Obwohl ich mich inzwischen fragte, wieviel Zufall da tatsächlich im Spiel war. Aber da ich auf der Grabung keinen Geist gefühlt hatte, konnte der Besuch des Raben auch in einem anderen Zusammenhang stehen. Ich seufzte. „Vielleicht hat Vic ja eine Idee, was in diesen Mann gefahren ist." Wir gingen einen Moment lang schweigend nebeneinander her. Unser Gespräch hatte mir geholfen, etwas Distanz zu den Ereignissen zu gewinnen. „Es ist ewig her seit ich jemandem begegnet bin, der so unfreundlich und voller negativer Energie ist. Und mir schien, als ob alle andern genauso überrascht waren, ausgenommen du vielleicht."
Matt fuhr sich mit der Hand durchs Haar. „Er war schon immer aufbrausend, aber so rüpelhaft habe ich ihn nicht in Erinnerung. Nun ja, Menschen verändern sich."
Damit hatte er natürlich recht, aber irgendetwas war trotzdem seltsam. Da es mir nicht gelang, meinen Finger darauf zu legen, behielt ich meine Gedanken aber für mich.
Schweigend folgten wir der alten Hauptstraße durch das pittoreske mittelalterliche Städtchen. In einer Bäckerei kauften wir uns als Entschädigung für unseren missratenen Ausflug Gebäck und aßen es auf dem Weg zurück zum Amphitheater.
„Wollen wir nochmals das Museum besuchen? Ich würde gern den Rest der Ausstellung sehen."
Matt überprüfte die Uhrzeit. „Warum nicht? Nach dieser unerwarteten Begegnung ist mir jede Ablenkung recht."

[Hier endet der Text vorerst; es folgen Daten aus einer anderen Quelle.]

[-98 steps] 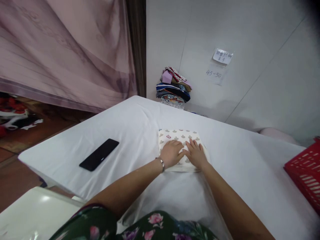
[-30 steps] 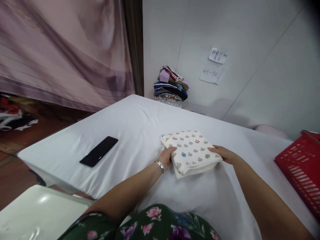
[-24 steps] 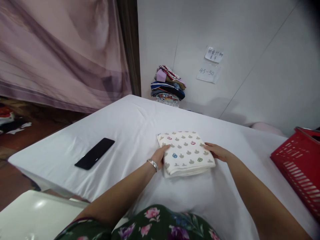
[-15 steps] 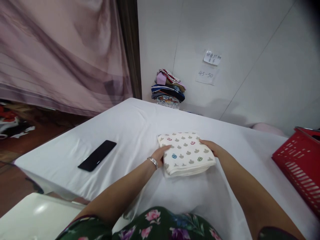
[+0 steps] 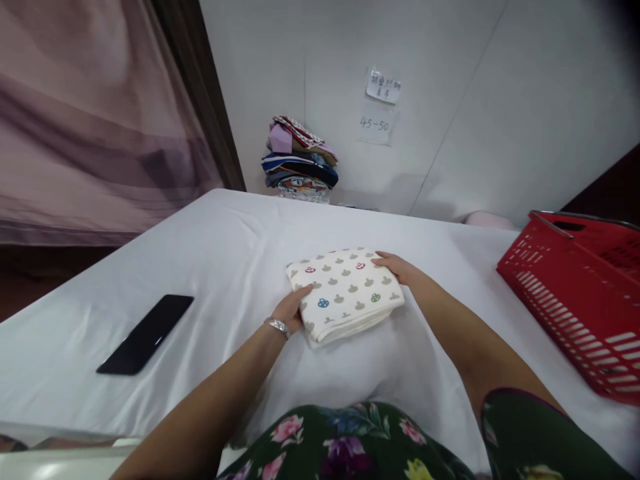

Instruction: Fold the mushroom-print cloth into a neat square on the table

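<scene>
Left hand (image 5: 295, 308): we pinch the near-left edge of the folded cloth (image 5: 347, 293), thumb on top.
Right hand (image 5: 397, 267): our fingers lie along its far-right corner; we cannot tell whether they grip.
Cloth: a compact patterned rectangle at the middle of the table (image 5: 225, 233).
Done: we judge the folding finished, with layers stacked at the near edge.
Left: it sits apart from the clothes pile (image 5: 300, 160) beyond the far edge and the red basket (image 5: 575, 287) at the right edge.
Aside: a phone (image 5: 146, 333) lies near the left edge.
</scene>
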Demonstrator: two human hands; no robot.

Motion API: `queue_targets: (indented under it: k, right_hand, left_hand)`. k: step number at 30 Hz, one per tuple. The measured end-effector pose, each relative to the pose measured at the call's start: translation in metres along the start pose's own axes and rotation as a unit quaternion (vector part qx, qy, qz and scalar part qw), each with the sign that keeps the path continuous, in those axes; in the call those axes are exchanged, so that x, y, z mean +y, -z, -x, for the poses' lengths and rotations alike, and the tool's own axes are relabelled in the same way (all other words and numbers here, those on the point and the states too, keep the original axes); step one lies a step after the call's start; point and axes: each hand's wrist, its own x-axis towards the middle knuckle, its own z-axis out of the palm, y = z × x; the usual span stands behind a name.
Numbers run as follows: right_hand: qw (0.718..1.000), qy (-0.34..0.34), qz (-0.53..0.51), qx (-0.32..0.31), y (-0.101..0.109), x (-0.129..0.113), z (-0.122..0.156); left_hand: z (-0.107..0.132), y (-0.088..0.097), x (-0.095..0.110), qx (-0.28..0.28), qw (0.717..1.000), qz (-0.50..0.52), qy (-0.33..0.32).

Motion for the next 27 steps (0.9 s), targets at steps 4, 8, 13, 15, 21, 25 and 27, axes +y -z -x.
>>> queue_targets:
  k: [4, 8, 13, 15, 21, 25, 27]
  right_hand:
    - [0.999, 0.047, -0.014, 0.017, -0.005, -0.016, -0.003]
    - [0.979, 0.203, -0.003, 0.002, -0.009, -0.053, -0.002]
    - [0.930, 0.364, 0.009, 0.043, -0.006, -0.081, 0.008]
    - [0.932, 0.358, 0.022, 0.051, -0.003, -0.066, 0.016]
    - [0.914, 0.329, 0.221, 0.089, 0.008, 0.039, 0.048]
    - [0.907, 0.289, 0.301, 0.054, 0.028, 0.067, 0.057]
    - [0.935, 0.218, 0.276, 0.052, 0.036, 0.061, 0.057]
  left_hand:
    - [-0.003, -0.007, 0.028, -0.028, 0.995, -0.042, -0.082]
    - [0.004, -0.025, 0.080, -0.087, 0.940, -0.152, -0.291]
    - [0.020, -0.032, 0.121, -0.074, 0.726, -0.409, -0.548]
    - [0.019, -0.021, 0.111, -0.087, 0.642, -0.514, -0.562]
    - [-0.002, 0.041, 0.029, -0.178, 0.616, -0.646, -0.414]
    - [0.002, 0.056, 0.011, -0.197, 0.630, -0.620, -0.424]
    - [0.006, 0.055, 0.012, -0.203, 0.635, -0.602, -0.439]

Ich war sicher, ein Gespräch mit Geraldine würde für ihn Wunder wirken. Wir folgten also dem Rand des Theaters zum Museumseingang, als ein klimatisierter Tourbus knirschend auf dem Kiesplatz zum Stehen kam. Ein Strom von eifrig plappernden deutschen Touristen verlies das Fahrzeug und bewegte sich unter Gelächter Richtung Museumseingang. Matt und ich tauschten einen Blick aus. Dies war wirklich nicht unser Glückstag. An einen gemütlichen Besuch der Ausstellung war nun nicht mehr zu denken.
„Schade, dass wir weder von der Grabung noch der Ausstellung mehr mitbekommen haben."

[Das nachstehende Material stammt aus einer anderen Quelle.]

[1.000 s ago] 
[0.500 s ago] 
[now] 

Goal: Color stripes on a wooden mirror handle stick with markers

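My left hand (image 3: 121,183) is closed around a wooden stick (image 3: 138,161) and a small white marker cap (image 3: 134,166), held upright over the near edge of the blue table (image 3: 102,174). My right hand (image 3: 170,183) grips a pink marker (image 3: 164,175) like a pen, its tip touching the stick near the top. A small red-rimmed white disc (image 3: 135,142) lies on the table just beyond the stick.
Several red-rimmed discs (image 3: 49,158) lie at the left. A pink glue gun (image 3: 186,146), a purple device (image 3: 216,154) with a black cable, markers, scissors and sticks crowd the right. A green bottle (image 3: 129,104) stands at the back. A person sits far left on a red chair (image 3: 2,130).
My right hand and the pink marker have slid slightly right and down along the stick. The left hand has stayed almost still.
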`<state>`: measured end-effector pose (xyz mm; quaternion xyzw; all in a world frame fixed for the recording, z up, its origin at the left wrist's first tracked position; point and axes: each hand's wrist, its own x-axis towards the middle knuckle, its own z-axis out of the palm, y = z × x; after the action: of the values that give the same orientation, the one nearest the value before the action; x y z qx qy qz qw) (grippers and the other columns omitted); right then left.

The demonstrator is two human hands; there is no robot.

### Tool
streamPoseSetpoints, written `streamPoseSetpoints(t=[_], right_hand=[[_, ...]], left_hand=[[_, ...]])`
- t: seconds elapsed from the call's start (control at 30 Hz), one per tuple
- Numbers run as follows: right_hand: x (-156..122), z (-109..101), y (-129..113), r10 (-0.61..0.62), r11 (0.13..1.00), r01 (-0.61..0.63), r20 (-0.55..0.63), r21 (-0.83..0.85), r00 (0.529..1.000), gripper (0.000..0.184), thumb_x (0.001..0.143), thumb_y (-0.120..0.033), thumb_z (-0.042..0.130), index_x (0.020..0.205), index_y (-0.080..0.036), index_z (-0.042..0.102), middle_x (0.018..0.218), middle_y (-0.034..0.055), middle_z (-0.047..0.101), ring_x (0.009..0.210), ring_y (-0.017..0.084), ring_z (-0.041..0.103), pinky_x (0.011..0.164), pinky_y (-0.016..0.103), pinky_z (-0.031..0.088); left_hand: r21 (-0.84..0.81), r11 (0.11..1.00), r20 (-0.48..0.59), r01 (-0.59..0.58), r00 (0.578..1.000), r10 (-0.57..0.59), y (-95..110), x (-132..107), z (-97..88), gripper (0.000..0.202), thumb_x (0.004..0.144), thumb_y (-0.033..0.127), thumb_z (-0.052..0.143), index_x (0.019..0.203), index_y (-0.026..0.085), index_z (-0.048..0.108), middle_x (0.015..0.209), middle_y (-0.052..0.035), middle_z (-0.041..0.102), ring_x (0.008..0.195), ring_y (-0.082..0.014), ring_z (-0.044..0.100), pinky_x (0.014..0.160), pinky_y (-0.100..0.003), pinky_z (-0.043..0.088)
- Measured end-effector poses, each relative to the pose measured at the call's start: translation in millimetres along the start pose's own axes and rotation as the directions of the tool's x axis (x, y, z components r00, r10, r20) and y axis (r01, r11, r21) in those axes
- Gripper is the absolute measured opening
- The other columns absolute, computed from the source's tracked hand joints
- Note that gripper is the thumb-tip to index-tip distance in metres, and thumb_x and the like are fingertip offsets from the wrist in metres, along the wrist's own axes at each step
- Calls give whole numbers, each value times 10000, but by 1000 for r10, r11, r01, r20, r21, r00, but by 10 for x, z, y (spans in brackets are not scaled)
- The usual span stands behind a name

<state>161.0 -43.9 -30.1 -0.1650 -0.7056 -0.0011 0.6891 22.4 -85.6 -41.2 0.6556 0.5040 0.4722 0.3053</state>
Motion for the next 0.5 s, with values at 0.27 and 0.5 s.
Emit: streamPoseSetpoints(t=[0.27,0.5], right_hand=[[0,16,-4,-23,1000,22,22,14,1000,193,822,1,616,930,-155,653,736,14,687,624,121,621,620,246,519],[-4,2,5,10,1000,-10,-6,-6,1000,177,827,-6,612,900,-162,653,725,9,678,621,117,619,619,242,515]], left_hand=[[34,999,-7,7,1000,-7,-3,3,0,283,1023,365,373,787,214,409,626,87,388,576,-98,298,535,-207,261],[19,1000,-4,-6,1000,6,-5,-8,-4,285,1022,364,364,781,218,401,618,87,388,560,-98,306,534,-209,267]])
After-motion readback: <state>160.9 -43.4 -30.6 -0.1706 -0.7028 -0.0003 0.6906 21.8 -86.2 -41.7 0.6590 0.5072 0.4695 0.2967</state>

„Wir können an einem anderen Tag wiederkommen. Oder du fragst Lou, ob er mit dir hingeht. Ich bin sicher, dass ihm das auch gefällt. Du musst bloß sicherstellen, dass sich nicht gerade eine Touristengruppe angemeldet hat."
Ich lachte. „Gute Idee." Ich hatte längst herausgefunden, dass sich Louis genauso für Geschichte und Kunst interessierte wie ich. Es wäre nett, einen Ausflug vorzuschlagen, der uns beiden gefiel.
Wir verbrachten den größten Teil der dreiviertelstündigen Rückfahrt nach Corbières schweigend, beide damit beschäftigt, unsere heutigen Erlebnisse zu verarbeiten. Als wir die Autobahn verließen, schenkte mir Matt einen Seitenblick. „Um ehrlich zu sein, ich habe ihm geliebt. Paul, meine ich. Er schien so schillernd und liebevoll. Vermutlich zeigt das wieder einmal, wie sehr das Äußere täuschen kann."
„Das stimmt leider. Es tut mir leid, dass du dabei verletzt wurdest." Ich hätte ihn am liebsten umarmt, aber während dem Fahren war das unangebracht. „Kommst du noch mit zum
Mittagessen? Es ist zwar spät, aber in der Küche finden wir bestimmt noch was."
Er schüttelte den Kopf. „Ich fahre besser. Mein Vater erholt sich immer noch von der Operation, und wie du weißt, kann er echt nerven. Mutter wird froh sein, wenn ich ihr den Einkauf abnehme."
Er bog in den Parkplatz des Schlosses ein und schenkte mir ein Lächeln. „Ich werde heute Abend schauen, ob ich einen richtigen Job für uns auftreiben kann." Er brauchte nicht zu erwähnen, dass er nach der heutigen Begegnung eine Ablenkung brauchte. Mir ging es genauso.
„Sehr gut. Ich kümmere mich dann gleich mal um den Mailverkehr. Bis morgen!"